TASK GOAL:
Quote exactly and only this range of lines in the data below: the line that holds "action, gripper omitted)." to the line that holds "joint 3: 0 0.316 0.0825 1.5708", both included.

DATA BLOCK:

----------------

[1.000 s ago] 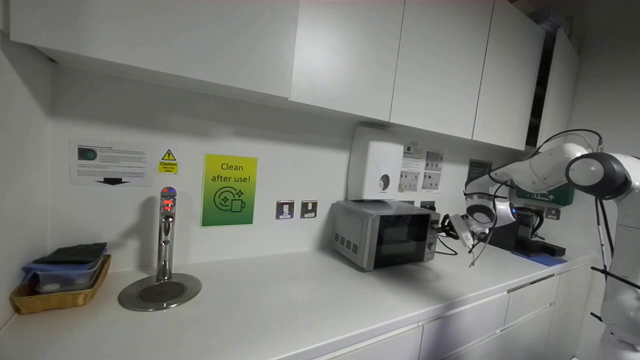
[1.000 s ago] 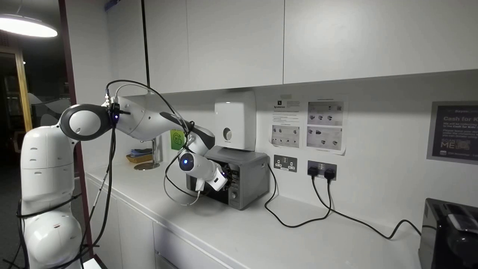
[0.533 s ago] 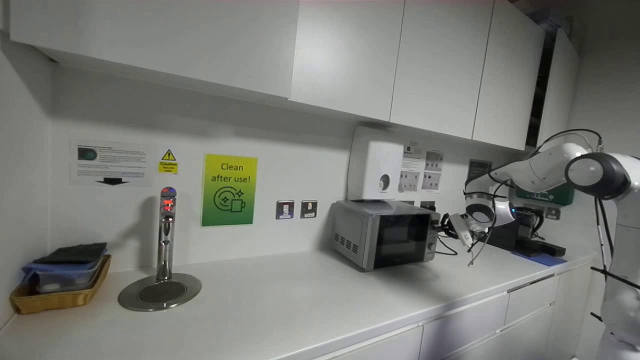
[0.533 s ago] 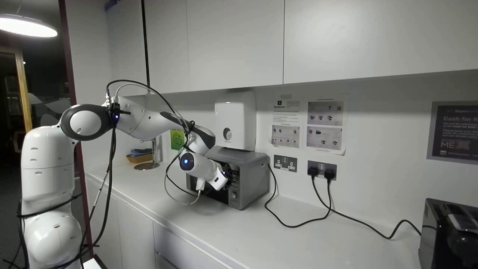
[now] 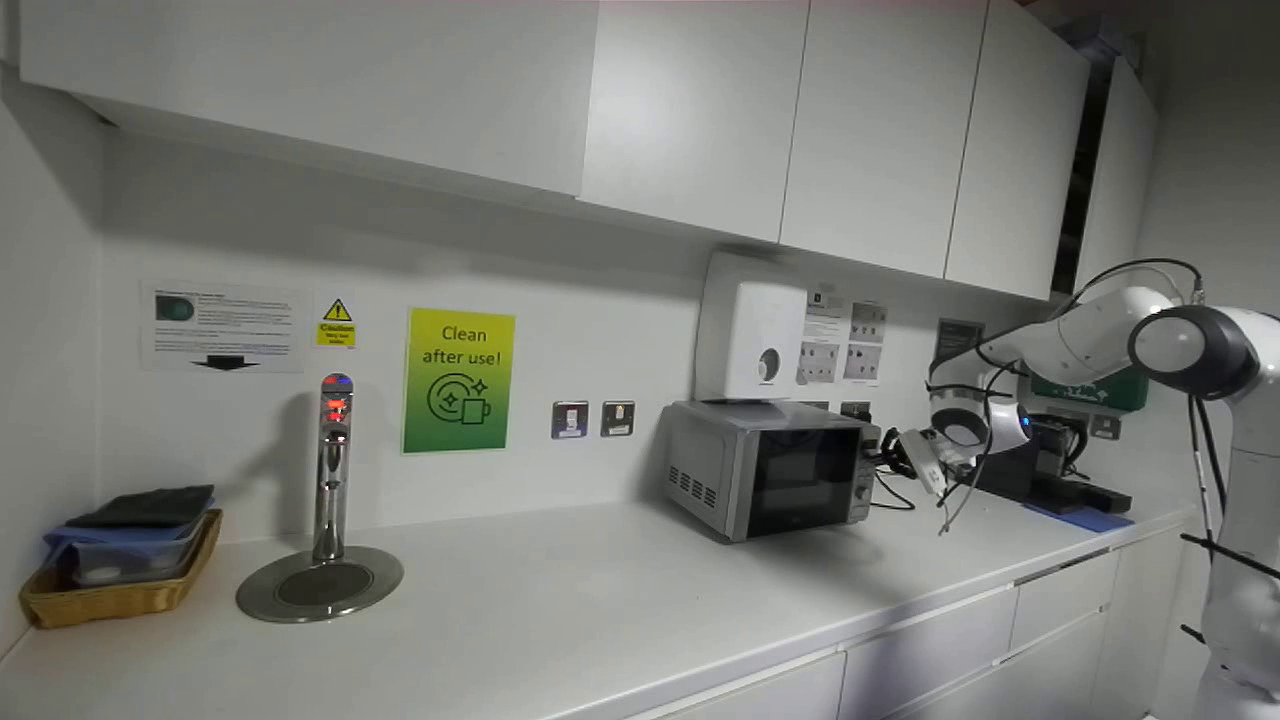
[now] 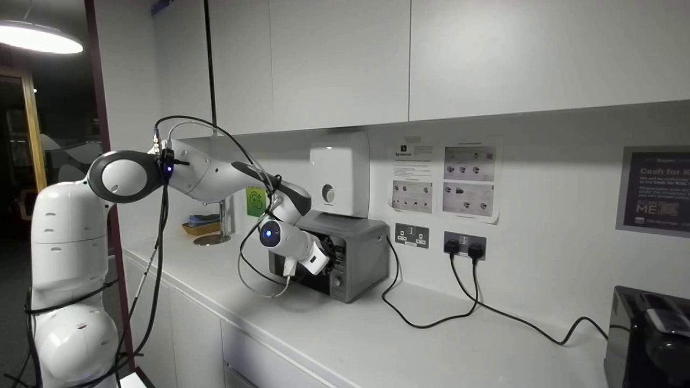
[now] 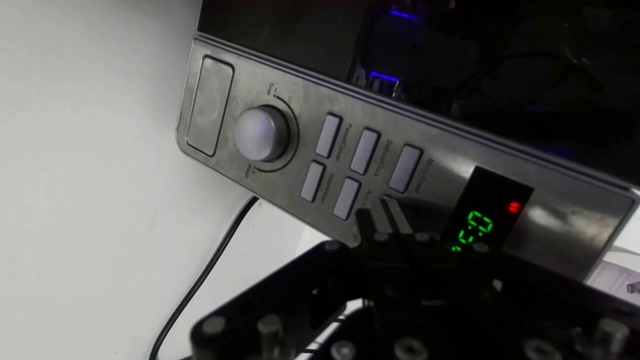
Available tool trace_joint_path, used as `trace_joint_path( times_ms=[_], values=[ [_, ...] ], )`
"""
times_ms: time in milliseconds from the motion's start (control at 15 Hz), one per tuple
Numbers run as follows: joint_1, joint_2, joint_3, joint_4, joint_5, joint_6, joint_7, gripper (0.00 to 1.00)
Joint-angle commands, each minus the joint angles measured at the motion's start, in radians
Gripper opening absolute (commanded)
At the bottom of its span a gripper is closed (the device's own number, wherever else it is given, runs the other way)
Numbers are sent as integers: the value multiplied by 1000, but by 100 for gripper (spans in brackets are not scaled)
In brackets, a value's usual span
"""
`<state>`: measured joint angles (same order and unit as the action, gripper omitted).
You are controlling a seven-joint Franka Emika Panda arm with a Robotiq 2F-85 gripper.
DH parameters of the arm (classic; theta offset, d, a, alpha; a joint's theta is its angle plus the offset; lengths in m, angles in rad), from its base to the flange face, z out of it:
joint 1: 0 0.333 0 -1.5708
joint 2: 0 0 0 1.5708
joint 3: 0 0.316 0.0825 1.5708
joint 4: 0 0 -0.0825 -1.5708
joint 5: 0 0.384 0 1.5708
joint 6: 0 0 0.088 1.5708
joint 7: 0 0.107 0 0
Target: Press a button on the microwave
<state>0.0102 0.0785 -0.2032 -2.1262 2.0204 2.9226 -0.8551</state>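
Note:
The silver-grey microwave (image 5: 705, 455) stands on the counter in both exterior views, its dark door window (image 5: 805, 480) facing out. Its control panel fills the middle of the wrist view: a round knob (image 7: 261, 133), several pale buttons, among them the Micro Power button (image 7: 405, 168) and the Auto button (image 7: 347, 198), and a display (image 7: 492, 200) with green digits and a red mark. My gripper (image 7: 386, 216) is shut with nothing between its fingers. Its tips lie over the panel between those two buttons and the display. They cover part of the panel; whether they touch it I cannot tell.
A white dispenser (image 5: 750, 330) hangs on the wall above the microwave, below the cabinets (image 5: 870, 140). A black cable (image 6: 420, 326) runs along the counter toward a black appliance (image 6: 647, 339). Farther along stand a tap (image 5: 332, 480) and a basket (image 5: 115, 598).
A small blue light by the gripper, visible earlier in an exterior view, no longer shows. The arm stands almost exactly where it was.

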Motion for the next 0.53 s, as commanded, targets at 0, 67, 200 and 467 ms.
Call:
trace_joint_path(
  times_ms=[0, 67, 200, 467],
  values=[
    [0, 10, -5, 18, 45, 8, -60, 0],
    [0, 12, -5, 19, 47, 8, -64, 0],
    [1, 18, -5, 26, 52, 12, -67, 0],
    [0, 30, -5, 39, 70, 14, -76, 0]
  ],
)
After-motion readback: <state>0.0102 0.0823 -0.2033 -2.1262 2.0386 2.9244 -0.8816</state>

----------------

RESPONSE BELOW:
`<state>`: measured joint angles (same order and unit as the action, gripper omitted).
You are controlling a seven-joint Franka Emika Panda arm with a Robotiq 2F-85 gripper.
DH parameters of the arm (classic; theta offset, d, a, alpha; a joint's theta is its angle plus the offset; lengths in m, angles in rad), from its base to the flange face, z out of it:
joint 1: 0 0.333 0 -1.5708
joint 2: 0 0 0 1.5708
joint 3: 0 0.316 0.0825 1.5708

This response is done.